Navigating AI Cybersecurity Risk Challenges
Cybersecurity risk is driven in part by the rapid development of AI without adequate regulations
The landscape of risk continues to evolve, posing challenges that demand the attention of companies across industries. This year has already shown several critical issues, demanding proactive strategies and robust risk management practices.
Ongoing geopolitical uncertainties and tensions globally continue to impact businesses. Specific instances, such as the Israel-Hamas war, highlight the potential for service disruptions outside of the traditional sense affecting technology sectors. In addition, regulatory scrutiny, particularly in EMEA and APAC, remains a significant factor in shaping risk strategies. Adapting to evolving regulatory landscapes is paramount for companies operating in these regions.

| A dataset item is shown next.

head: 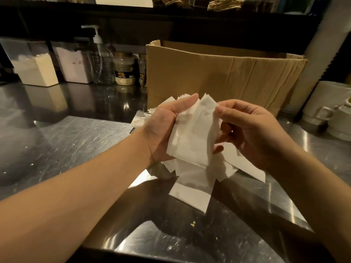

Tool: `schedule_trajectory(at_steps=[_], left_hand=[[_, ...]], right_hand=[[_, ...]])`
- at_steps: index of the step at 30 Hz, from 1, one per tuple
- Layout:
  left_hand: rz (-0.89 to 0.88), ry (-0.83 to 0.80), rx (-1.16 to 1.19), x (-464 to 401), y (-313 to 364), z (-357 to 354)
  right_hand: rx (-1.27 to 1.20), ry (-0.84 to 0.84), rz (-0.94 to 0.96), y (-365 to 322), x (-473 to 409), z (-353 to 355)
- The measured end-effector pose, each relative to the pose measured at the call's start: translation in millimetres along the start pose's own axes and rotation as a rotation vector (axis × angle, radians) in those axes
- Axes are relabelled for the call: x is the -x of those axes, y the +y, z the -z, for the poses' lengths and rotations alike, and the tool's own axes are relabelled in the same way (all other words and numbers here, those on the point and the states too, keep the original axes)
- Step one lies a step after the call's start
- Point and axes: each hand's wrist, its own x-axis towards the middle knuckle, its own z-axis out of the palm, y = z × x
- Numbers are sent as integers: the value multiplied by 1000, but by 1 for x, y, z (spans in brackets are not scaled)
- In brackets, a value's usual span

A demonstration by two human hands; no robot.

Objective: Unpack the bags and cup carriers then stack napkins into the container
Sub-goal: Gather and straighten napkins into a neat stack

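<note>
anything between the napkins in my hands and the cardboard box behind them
Nothing visible does. The napkins, held by the left hand and right hand, sit just in front of the cardboard box, with only open air between. The box's inside is not in view.

Centre: white, unpatterned paper napkins (191, 133), the same white as the loose paper sheets (191, 194) below them. Behind, upper right: plain tan-brown corrugated cardboard box (218, 78). Foreground: grey brushed-steel counter (76, 141), finely scratched, with bright reflections. Upper left: clear rectangular tub of cream powder (36, 71); clear tub of pale pinkish powder (76, 69); clear plastic pump bottle (100, 59) with white pump head; small jar (124, 69) with black-and-yellow label. Right edge: white ceramic mugs (326, 109).
</note>
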Motion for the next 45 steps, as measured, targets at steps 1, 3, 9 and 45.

Cybersecurity risk will again be at the fore for companies this year, driven in part by the rapid development of AI without adequate regulations. The lightning-speed pace of AI, coupled with a lack of understanding and regulation, poses a substantive threat to companies. As AI capabilities expand, so does the potential for misuse.
These are the top cyber risks, including AI and exposure to geopolitical risk, that companies should be assessing.
AI-Driven Cyber Risk
The accelerated growth of artificial intelligence (AI), particularly generative AI, presents a significant cyber risk. The lack of comprehensive regulations and guardrails around AI development can expose companies to unforeseen vulnerabilities. As AI becomes more integral to business operations, understanding its capabilities and implementing protective measures becomes crucial.
There are access risks associated with exploited privileges and unauthorized actions, such as insecure plugins that can expose AI systems to malicious requests, leading to unwanted behaviors or execution of unauthorized remote code. Similarly, permissions issues can arise when authorizations aren’t tracked between plugins, opening the way for indirect prompt injections or malicious plugin usage.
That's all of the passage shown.